Le Président sénégalais, Bassirou Diomaye Faye, lors de son discours sur la création des Patriotes républicains.
Cette initiative s’inscrit dans la volonté du chef de l’État de structurer une nouvelle force politique alignée sur les principes de patriotisme, de proximité et d’engagement pour le développement du pays. Le lancement de ce parti intervient après la dissolution de l’ancienne formation présidentielle, le Pastef, dont M. Faye était l’un des fondateurs aux côtés de M. Sonko.
Dès son élection, le président sénégalais avait pris l’engagement de dissocier la fonction présidentielle de la direction d’un parti politique.
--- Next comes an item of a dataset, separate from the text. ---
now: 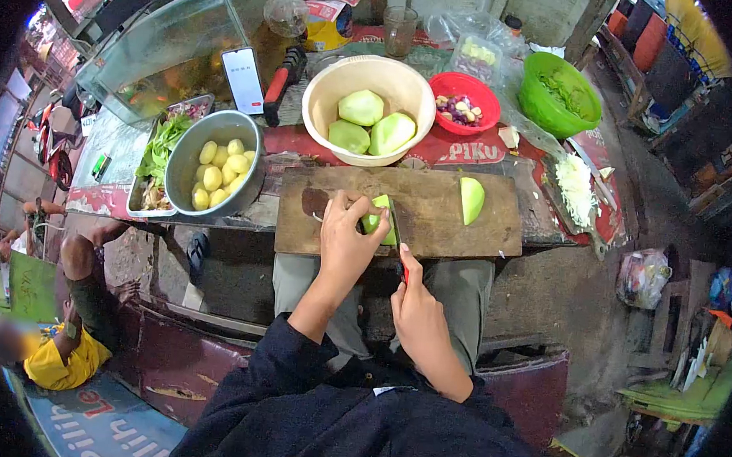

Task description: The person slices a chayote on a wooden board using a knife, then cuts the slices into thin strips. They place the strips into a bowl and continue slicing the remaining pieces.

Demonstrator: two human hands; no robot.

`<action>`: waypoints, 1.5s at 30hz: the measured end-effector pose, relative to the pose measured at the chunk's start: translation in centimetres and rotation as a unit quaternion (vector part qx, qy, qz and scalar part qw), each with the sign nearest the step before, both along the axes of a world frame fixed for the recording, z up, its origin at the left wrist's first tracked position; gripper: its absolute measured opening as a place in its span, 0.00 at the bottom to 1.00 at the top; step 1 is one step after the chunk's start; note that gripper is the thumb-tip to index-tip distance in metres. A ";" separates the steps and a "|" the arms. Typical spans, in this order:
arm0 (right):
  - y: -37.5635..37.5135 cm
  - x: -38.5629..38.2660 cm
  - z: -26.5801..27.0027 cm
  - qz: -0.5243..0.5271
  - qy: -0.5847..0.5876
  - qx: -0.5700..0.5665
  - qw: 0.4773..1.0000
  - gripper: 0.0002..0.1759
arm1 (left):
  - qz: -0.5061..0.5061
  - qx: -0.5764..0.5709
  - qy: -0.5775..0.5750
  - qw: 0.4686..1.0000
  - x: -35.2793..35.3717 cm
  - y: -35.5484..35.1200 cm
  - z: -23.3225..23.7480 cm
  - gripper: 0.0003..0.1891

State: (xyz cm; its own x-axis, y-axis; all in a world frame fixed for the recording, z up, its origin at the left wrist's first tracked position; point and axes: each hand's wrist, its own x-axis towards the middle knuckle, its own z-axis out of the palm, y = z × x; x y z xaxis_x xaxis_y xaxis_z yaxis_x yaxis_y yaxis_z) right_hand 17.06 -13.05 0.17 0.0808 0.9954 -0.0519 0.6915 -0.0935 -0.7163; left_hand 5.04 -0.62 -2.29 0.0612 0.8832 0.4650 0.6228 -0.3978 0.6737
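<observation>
On the wooden cutting board [433, 233], my left hand [345, 236] grips a pale green piece of what looks like chayote [381, 221], its fingers bent over the top. My right hand [418, 303] is closed around the red handle of a knife [396, 226]. The blade stands upright against the right side of that piece, close to my left fingertips. Another cut chayote wedge [471, 201] lies apart at the board's right. Behind the board, a cream bowl [320, 129] holds three large peeled chayotes [361, 108].
Left stands a grey bowl [256, 171] of peeled potatoes, beside a tray of greens [156, 161]. A phone [243, 80] leans near a glass tank [167, 57]. Red [493, 102] and green bowls [591, 112] and shredded vegetable [576, 189] sit right. A person in yellow [68, 365] sits lower left.
</observation>
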 end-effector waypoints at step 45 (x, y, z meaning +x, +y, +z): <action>-0.7 0.5 3.9 0.014 -0.137 0.008 0.990 0.36 | 0.025 -0.103 -0.010 0.994 0.2 -0.7 0.5 0.11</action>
State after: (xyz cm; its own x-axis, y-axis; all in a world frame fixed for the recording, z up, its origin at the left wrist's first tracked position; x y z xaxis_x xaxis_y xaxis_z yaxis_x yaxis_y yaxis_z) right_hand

C’est dans cette logique qu’il a récemment quitté la présidence du Pastef pour permettre une transition démocratique et transparente.
Lors de l’assemblée constitutive, Aminata Touré, superviseure générale de la coalition Diomaye Président, a révélé que 437 partis et mouvements politiques ont fusionné pour donner naissance aux Patriotes républicains. Cette fusion illustre l’ambition du nouveau parti à incarner une majorité présidentielle unie et inclusive.
Le contexte politique reste marqué par des divergences notables entre le président Faye et Ousmane Sonko, aujourd’hui président de l’Assemblée nationale. Ces tensions ont culminé avec le limogeage du Premier ministre en mai 2026, une décision qui a accéléré la restructuration politique en cours.
Cette initiative politique survient également après l’annulation par le Conseil constitutionnel, début juillet 2026, de la loi portant révision de la Constitution, adoptée par l’Assemblée nationale. Une décision qui a renforcé les incertitudes politiques et accéléré la nécessité pour le président de consolider sa base politique.